Data entries:
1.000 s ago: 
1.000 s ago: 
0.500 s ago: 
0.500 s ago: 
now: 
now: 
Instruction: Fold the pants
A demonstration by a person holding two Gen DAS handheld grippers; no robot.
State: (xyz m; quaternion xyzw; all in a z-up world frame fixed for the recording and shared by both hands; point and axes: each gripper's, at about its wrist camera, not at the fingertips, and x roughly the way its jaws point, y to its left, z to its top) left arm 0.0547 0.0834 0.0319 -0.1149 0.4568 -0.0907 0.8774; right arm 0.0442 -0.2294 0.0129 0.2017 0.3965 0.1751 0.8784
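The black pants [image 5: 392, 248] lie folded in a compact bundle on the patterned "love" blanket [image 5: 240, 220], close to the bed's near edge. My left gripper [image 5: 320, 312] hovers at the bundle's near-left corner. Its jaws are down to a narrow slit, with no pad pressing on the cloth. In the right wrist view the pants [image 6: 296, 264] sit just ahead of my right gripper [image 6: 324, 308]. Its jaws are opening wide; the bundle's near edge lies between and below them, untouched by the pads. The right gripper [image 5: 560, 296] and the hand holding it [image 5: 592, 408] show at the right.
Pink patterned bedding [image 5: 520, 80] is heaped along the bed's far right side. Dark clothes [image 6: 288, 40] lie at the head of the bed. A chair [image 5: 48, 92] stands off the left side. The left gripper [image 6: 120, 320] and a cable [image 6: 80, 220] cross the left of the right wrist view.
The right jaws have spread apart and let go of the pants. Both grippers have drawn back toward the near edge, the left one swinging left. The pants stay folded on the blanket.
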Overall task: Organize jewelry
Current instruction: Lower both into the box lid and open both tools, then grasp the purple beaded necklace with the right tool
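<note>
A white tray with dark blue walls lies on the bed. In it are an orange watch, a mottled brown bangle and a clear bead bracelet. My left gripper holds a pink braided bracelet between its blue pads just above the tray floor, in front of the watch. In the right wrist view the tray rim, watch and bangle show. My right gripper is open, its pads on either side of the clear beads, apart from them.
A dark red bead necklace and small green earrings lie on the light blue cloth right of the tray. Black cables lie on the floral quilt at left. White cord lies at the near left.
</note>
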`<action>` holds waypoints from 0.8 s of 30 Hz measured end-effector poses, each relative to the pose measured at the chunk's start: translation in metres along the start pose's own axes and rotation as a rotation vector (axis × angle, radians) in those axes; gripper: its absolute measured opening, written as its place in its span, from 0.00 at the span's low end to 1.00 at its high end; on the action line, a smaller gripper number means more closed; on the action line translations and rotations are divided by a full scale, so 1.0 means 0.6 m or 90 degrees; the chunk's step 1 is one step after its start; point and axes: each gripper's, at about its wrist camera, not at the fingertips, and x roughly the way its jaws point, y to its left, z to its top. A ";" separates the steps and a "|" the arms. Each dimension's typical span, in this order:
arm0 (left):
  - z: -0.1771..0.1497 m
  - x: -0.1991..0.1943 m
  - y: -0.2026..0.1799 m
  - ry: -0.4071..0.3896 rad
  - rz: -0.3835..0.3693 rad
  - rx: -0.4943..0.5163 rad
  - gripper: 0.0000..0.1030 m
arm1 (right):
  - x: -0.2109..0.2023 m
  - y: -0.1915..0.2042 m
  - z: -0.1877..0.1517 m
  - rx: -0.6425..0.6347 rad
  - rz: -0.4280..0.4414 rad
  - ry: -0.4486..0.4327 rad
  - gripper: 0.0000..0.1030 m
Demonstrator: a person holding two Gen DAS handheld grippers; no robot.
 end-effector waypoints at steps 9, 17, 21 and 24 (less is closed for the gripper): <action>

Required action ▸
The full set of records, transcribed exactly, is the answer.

Result of this exercise ▸
1.000 s ago: 
1.000 s ago: 
0.500 s ago: 
0.500 s ago: 
now: 
now: 
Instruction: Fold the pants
A demonstration by a person holding two Gen DAS handheld grippers; no robot.
State: (xyz m; quaternion xyzw; all in a z-up world frame fixed for the recording and shared by both hands; point and axes: each gripper's, at about its wrist camera, not at the fingertips, and x roughly the way its jaws point, y to its left, z to its top) left arm 0.0547 0.0834 0.0319 -0.1149 0.4568 -0.0907 0.8774; right arm 0.0442 -0.2294 0.0129 0.2017 0.3965 0.1751 0.8784
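The black pants [image 5: 392, 248] lie folded in a compact bundle on the patterned "love" blanket [image 5: 240, 220], close to the bed's near edge. My left gripper [image 5: 320, 312] hovers at the bundle's near-left corner. Its jaws are down to a narrow slit, with no pad pressing on the cloth. In the right wrist view the pants [image 6: 296, 264] sit just ahead of my right gripper [image 6: 324, 308]. Its jaws are opening wide; the bundle's near edge lies between and below them, untouched by the pads. The right gripper [image 5: 560, 296] and the hand holding it [image 5: 592, 408] show at the right.
Pink patterned bedding [image 5: 520, 80] is heaped along the bed's far right side. Dark clothes [image 6: 288, 40] lie at the head of the bed. A chair [image 5: 48, 92] stands off the left side. The left gripper [image 6: 120, 320] and a cable [image 6: 80, 220] cross the left of the right wrist view.
The right jaws have spread apart and let go of the pants. Both grippers have drawn back toward the near edge, the left one swinging left. The pants stay folded on the blanket.
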Overall task: Organize jewelry
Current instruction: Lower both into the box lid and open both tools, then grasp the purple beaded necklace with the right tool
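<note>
A white tray with dark blue walls lies on the bed. In it are an orange watch, a mottled brown bangle and a clear bead bracelet. My left gripper holds a pink braided bracelet between its blue pads just above the tray floor, in front of the watch. In the right wrist view the tray rim, watch and bangle show. My right gripper is open, its pads on either side of the clear beads, apart from them.
A dark red bead necklace and small green earrings lie on the light blue cloth right of the tray. Black cables lie on the floral quilt at left. White cord lies at the near left.
</note>
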`<action>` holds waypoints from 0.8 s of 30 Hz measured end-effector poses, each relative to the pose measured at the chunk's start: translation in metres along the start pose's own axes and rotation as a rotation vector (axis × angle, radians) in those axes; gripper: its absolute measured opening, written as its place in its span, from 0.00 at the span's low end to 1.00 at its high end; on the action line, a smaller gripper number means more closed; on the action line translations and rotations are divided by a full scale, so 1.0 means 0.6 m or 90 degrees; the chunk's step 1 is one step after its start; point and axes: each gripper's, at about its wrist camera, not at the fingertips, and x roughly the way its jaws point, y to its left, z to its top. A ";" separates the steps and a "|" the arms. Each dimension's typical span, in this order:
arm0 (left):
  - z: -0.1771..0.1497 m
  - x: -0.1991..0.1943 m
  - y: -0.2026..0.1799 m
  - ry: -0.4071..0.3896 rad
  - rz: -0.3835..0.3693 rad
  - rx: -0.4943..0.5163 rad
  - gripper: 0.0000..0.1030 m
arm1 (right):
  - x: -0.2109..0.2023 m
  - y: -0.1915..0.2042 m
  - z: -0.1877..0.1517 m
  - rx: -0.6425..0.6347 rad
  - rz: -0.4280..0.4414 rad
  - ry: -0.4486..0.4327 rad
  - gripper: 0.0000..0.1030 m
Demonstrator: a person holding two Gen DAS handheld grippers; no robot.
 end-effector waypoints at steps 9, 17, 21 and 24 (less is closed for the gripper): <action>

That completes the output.